Summer Course
Explore Ocean Scout Summer Course
Discover program information, schedule, registration details, and archives from previous summer course editions.
PROGRAM OVERVIEW
OCEAN SCOUT SUMMER COURSE 2026
The Department of Aquatic Product Technology, Faculty of Fisheries and Marine Sciences, IPB University, proudly announces the “Ocean Scout Summer Course 2026“, an international academic program designed to promote innovation, sustainability, and global collaboration in the utilization of aquatic resources.
With the theme:
From Ocean to Extraordinary Value: Blue Innovation, Marine By-Product Valorization, and Gastrodiplomacy
this program highlights Indonesia’s vast potential as an archipelagic nation rich in aquatic biodiversity.
Background
Indonesia, as the world’s largest archipelagic country, possesses abundant and diverse aquatic biological resources. These resources play a crucial role not only in food security but also offer significant potential to be developed into high value-added products. Through innovation in aquatic product processing technology, these resources can be transformed into various products, including food, bioactive compounds, biomaterials, and other industrial products.
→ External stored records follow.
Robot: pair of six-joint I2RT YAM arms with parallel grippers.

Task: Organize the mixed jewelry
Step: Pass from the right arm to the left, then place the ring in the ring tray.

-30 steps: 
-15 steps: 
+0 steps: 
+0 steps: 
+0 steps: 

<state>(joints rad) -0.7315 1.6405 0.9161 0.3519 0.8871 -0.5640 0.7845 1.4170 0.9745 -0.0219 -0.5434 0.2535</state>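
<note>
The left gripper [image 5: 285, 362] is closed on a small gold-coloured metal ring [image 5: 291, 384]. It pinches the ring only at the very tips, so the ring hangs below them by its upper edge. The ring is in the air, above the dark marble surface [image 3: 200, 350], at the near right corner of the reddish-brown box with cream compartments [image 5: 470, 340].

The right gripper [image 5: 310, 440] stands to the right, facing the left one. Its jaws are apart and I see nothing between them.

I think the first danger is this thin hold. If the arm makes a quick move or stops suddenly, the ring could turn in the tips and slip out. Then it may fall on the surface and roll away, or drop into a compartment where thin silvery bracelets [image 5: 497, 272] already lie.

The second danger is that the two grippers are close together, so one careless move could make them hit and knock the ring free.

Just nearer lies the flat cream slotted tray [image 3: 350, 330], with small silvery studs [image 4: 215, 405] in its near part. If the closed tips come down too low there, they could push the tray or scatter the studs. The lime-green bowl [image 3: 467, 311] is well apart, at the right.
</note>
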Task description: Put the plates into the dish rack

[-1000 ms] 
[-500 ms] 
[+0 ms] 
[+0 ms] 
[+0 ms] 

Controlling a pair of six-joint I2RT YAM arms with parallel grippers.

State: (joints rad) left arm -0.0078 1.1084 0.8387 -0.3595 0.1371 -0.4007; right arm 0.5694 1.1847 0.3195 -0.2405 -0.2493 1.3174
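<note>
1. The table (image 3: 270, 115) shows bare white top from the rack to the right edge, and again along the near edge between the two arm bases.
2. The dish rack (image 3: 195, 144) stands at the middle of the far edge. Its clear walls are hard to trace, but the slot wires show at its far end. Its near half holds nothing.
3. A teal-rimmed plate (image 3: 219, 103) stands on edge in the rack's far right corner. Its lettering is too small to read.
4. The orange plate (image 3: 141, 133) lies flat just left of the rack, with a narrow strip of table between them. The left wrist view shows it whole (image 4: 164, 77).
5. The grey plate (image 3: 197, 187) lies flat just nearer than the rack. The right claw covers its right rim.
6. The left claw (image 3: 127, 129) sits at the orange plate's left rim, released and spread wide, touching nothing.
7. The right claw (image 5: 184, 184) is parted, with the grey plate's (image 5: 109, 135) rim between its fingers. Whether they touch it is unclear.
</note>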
In the global context, the concept of blue innovation promotes more creative and sustainable utilization of marine resources to generate broader economic, social, and environmental value.
The Department of Aquatic Product Technology (THP), IPB University, is mandated to advance science and technology in the sustainable utilization of aquatic resources into safe, high-quality, and value-added products. One key focus is the optimization of raw material utilization through marine by-product valorization, which involves converting processing by-products—such as fish heads, bones, skin, and viscera—into valuable products like collagen, bioactive peptides, and industrial materials. This approach supports zero-waste processing and contributes to a more sustainable blue economy.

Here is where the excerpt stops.